# Extracted material:
==*==

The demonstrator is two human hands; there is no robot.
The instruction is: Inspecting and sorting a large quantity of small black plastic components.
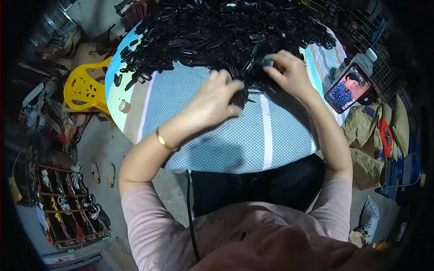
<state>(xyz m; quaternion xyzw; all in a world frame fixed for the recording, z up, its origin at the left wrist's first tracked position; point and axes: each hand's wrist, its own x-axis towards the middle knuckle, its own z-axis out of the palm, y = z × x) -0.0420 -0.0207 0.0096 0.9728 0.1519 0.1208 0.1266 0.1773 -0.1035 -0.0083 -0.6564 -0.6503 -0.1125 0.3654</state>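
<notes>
A big heap of black plastic buckles (212,36) covers the far half of the round table. My left hand (214,101), smeared by motion, is at the heap's near edge with its fingers curled. Dark pieces lie by its thumb and forefinger, and I cannot tell whether it grips one. At the heap's front right, my right hand (289,74) has thumb and fingers bent together round a black buckle (260,63), which is blurred. Between the hands, a few black buckles (254,90) lie on the dotted blue-grey cloth (217,149).
A phone (348,88) showing a video leans against a clear plastic bottle (361,63) at the table's right. A small white cup (124,106) is near the left edge. A yellow chair (86,88) stands beyond it. Shoe rack (70,207) lower left; brown sacks (366,144) right.
</notes>
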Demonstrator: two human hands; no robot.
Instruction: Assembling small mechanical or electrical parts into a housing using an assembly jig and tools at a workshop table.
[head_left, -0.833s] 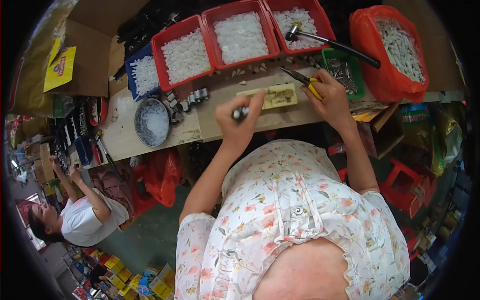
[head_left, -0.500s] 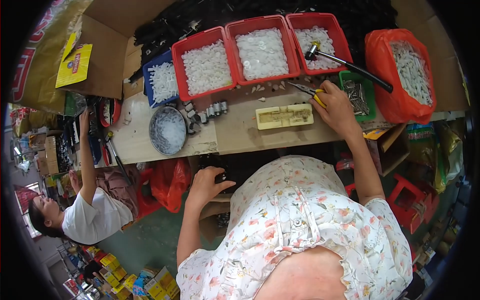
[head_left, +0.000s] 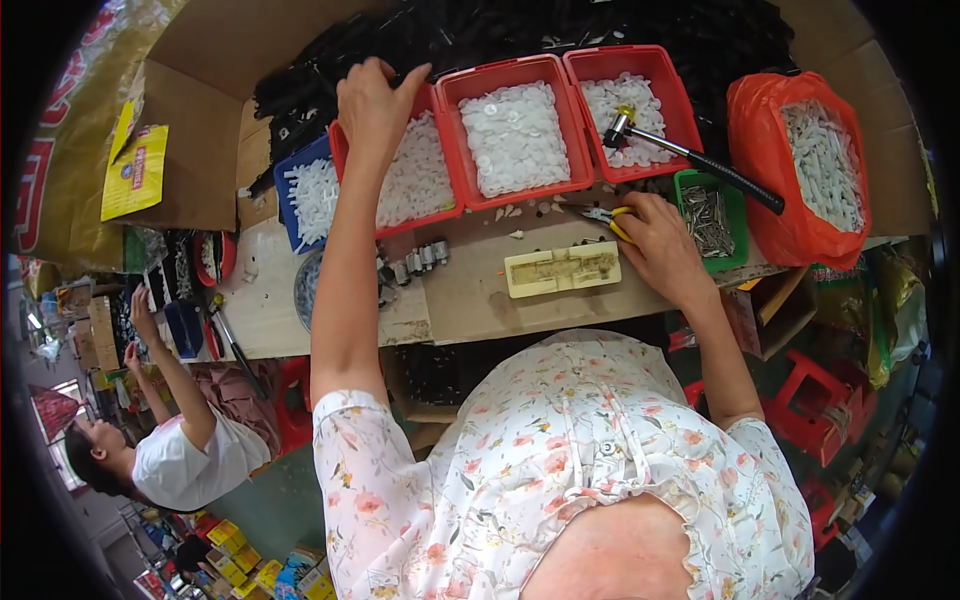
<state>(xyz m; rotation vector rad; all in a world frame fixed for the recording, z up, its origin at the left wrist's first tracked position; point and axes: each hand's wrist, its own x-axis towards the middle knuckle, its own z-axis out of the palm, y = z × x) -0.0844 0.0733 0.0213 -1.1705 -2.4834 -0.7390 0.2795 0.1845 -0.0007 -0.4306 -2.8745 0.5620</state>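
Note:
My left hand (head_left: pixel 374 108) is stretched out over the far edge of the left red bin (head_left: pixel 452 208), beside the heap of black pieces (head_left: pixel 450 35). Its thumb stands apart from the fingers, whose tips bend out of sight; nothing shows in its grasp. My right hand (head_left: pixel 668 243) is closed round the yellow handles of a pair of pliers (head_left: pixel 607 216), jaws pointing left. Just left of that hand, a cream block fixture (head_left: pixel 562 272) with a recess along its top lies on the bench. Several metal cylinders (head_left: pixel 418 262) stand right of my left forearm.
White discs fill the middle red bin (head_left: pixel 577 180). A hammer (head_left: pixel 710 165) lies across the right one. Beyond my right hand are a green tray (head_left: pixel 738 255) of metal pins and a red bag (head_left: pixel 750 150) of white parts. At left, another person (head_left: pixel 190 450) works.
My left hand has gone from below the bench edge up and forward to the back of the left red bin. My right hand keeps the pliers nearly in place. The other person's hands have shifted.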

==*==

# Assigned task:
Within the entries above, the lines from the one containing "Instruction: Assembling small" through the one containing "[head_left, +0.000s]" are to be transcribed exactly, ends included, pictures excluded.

# Exercise answer:
Instruction: Assembling small mechanical or electrical parts into a housing using an assembly jig and tools at a workshop table.
[head_left, -0.833s] 
[head_left, -0.500s] 
[head_left, +0.000s] 

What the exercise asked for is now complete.